Special Issue 2001

Journalism Must Provide a Forum for Public Criticism and Comment

Excerpt from "The Elements of Journalism" by Bill Kovach and Tom Rosenstiel
“…This forum function of the press would make it possible to create a democracy even in a large, diverse country by encouraging what James Madison and others considered the basis upon which democracy would stand—compromise, compromise, compromise....

In the new age of media, it is more incumbent on those providing us with journalism that they decipher the spin and lies of commercialized argument, lobbying, and political propaganda. ...it is more important, not less, that this public discussion be built on the same principles as the rest of journalism—starting with truthfulness, facts, and verification. For a forum without regard for facts fails to inform. A debate steeped in prejudice and supposition only inflames.

Just as important, this forum must be for all parts of the community, not just the affluent or demographically attractive....

Some people might consider this argument for stewardship anachronistic—and more than a little elitist—a leftover from an era when only a few outlets controlled public access to information.... Now we can let the journalist mediator get out of the way, and let the debate occur in the genuine public square, not the artificial one defined by NBC or CBS News.

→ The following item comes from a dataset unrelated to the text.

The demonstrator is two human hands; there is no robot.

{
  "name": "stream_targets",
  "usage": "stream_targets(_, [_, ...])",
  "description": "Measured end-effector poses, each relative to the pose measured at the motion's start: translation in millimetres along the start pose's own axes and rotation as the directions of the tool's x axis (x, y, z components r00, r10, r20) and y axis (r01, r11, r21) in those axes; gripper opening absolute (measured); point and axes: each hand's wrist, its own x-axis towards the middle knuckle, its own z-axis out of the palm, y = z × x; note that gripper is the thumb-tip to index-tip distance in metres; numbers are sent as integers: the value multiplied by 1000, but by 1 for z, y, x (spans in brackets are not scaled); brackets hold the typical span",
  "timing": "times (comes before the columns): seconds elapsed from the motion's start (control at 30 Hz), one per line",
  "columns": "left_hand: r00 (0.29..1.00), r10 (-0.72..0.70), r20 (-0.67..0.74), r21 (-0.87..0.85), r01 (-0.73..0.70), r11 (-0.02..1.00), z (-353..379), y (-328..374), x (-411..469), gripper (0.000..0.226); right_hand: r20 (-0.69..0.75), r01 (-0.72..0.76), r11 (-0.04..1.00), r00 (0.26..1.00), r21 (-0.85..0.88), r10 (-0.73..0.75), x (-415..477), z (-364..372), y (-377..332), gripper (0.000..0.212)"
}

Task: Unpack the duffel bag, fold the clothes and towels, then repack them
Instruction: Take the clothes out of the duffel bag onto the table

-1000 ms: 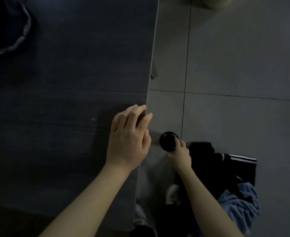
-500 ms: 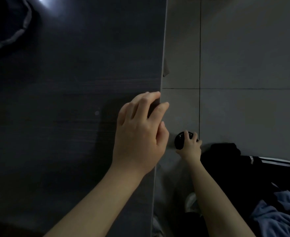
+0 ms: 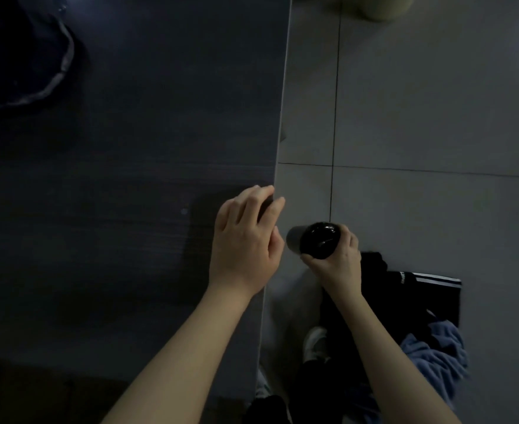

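While the left hand (image 3: 246, 240) rests loose-fingered at the table (image 3: 129, 179) edge, the right hand (image 3: 339, 260) grips a bottle (image 3: 320, 240) (clothes (image 3: 420, 301) lie below).

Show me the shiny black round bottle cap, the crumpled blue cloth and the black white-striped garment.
Bottle cap (image 3: 320, 240): head view, glossy top.
Blue cloth (image 3: 435, 356): head view, middle folds.
Striped garment (image 3: 405, 301): head view, black panel below stripes.
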Motion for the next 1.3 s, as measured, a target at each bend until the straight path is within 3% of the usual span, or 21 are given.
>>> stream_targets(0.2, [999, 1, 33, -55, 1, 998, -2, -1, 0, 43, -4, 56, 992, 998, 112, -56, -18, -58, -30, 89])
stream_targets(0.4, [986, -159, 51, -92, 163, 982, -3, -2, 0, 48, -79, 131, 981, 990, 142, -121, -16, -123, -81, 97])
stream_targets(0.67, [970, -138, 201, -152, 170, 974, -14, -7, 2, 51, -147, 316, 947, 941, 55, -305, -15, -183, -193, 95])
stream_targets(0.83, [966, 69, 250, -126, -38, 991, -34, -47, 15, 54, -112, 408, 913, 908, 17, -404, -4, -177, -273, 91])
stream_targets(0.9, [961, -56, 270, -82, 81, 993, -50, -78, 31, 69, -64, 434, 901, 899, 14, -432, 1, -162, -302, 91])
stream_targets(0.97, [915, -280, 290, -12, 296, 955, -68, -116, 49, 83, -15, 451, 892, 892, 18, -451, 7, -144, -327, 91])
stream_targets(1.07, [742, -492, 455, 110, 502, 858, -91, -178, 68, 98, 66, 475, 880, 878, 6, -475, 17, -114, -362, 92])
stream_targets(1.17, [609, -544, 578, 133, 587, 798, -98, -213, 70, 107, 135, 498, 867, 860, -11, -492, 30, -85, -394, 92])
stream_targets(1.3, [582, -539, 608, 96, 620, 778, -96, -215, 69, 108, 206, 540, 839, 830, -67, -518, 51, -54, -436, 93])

This is where the technology-verses-journalism debate comes to its clearest philosophical divide.

...it is appealing, on some level, to think that technology will free those who produce the news from having to exercise judgment and responsibility...[but] it is creating a public square with a diminished regard for fact, fairness, and responsibility. Facts are replaced by whatever sells—or can be sold. Spin replaces verification. Right becomes a matter of who has the greatest might—wattage, audience, rhetorical skill.

In practice, unfortunately, the technological argument is the digital equivalent of tyranny, not freedom. Rather than liberated, we become captive to the technology....

The problem with...the Argument culture—the diminished level of reporting, the devaluing of experts, the emphasis on a narrow range of blockbuster stories, and the emphasis on an oversimplified, polarized debate—is that [it tends] to disenfranchise people from the discussion that the media not only are supposed to support but need for their own survival. Making politics into a shouting match drives people away from the media....

The press has a stake in that discussion being inclusive and nuanced, and an accurate reflection of where the debate in society actually exists, as well as where the points of agreement are.”

1 Comment on Journalism Must Provide a Forum for Public Criticism and Comment
Steve says:
July 1, 2013 at 5:09pm
But what happens when you do that and people try to shut you down?



Recently I wrote a post to help other journalists and writers who have also been the target of a negative SEO campaign to silence them from informing consumers on topics. You can see the post at http://bit.ly/1cc1CKb



What I was most surprised about was the vast number of comments from people who felt negative SEO was a valid approach to silence reporters and news outlets.



Some of the comments said:



"I think what you missing here is the fact that any company can spend $400 a year to join their local chamber of commerce. However they could also spend $400 a year to take actions against journalist who does not give them a fair shot. Seeing how most interactions take place online the $400 towards silencing a reporter would be the easy choice."



"With utmost certainty I can say that Steve does and will have Negative Seo coming from a variety of angles going forward from all types of people."



Some felt trying to silence a journalist was like virtual vandalism or censorship. But what can a writer really do to combat negative SEO that is not already laid out in http://bit.ly/1cc1CKb



I'd be most appreciative of your feedback, opinion, and help as I deal with this issue.